TEMPO.CO, Yogyakarta - Maestro musik campur sari asal Gunung Kidul, Yogyakarta, Sumanto atau yang populer dengan nama Manthous, meninggal dunia Jumat, 9 Maret 2012 pagi, di kediamannya di Jakarta.
Manthous meninggal dunia dalam usia 60 tahun setelah menjalani perawatan medis di salah satu rumah sakit di Jakarta akibat serangan penyakit stroke yang telah dideritanya sepuluh tahun terakhir. “Kami mendapat kabar dari keluarga di Jakarta baru pagi ini, setelah beliau tidak ada,” kata Yunianto, adik kandung Manthous, kepada Tempo, Jumat, 9 Maret 2012.
Manthous sebelumnya dikabarkan terpeleset di kamar mandi kemudian sempat dirawat beberapa hari. Namun, pagi ini, tiba-tiba ia mengalami sesak napas kemudian meninggal dunia.
Yunianto menuturkan, selama ini, kakaknya yang merupakan pemimpin Group Campur Sari Gunung Kidul (SCGK) itu masih di Jakarta dan rencananya akan dibawa dari Jakarta menuju rumah duka di Desa Playen, Kecamatan Playen, Gunungkidul. “Besok Sabtu (10 Maret) baru akan dimakamkan di Gunung Kidul,” kata dia.

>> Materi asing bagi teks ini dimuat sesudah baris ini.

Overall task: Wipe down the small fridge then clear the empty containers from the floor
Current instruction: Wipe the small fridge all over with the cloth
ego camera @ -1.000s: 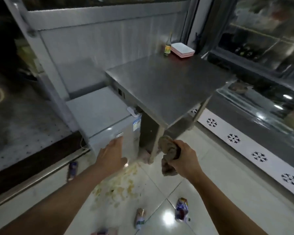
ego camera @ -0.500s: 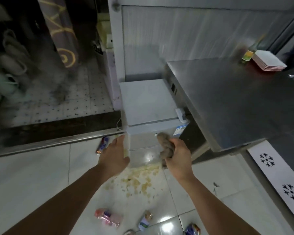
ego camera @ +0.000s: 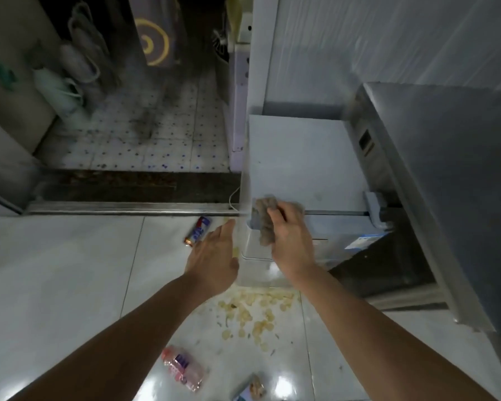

Selama karier bermusiknya, kata Yunianto, Manthous mulai berkibar pada 1995 dengan tak kurang 300 lagu yang diciptakan dan delapan album yang dikeluarkan. Berkat Manthous, campur sari tak hanya terkenal di Gunung Kidul atau Yogyakarta, tapi juga nasional, bahkan mendunia.
Lagu terakhir yang diciptakan pria yang meninggalkan enam anak dari dua istri ini adalah Sakit Rindu pada 2000, yang bercerita tentang kerinduannya akan kampung halaman di Gunung Kidul.
Selama sepuluh tahun terakhir, pencipta lagu Tiwul Gunung Kidul dan Mbah Dukun ini banyak menghabiskan waktunya di Jakarta untuk menemani keluarganya. Dia terakhir bernyanyi pada pernikahan putri bungsunya, Anindya, 2010 lalu, meski terbata-bata akibat lumpuh di separuh tubuh kanannya.
Bupati Gunung Kidul Badingah, ketika dihubungi Tempo, menuturkan merasa sangat kehilangan dengan sosok Manthous. “Dia tak cuma nguri-uri (melestarikan) kebudayaan Jawa, tapi membuat kebudayaan itu seperti bermetamorfosis sehingga bisa hidup dan diterima masyarakat sesuai zamannya,” kata Badingah, yang tengah mempersiapkan gelar budaya bagi Manthous.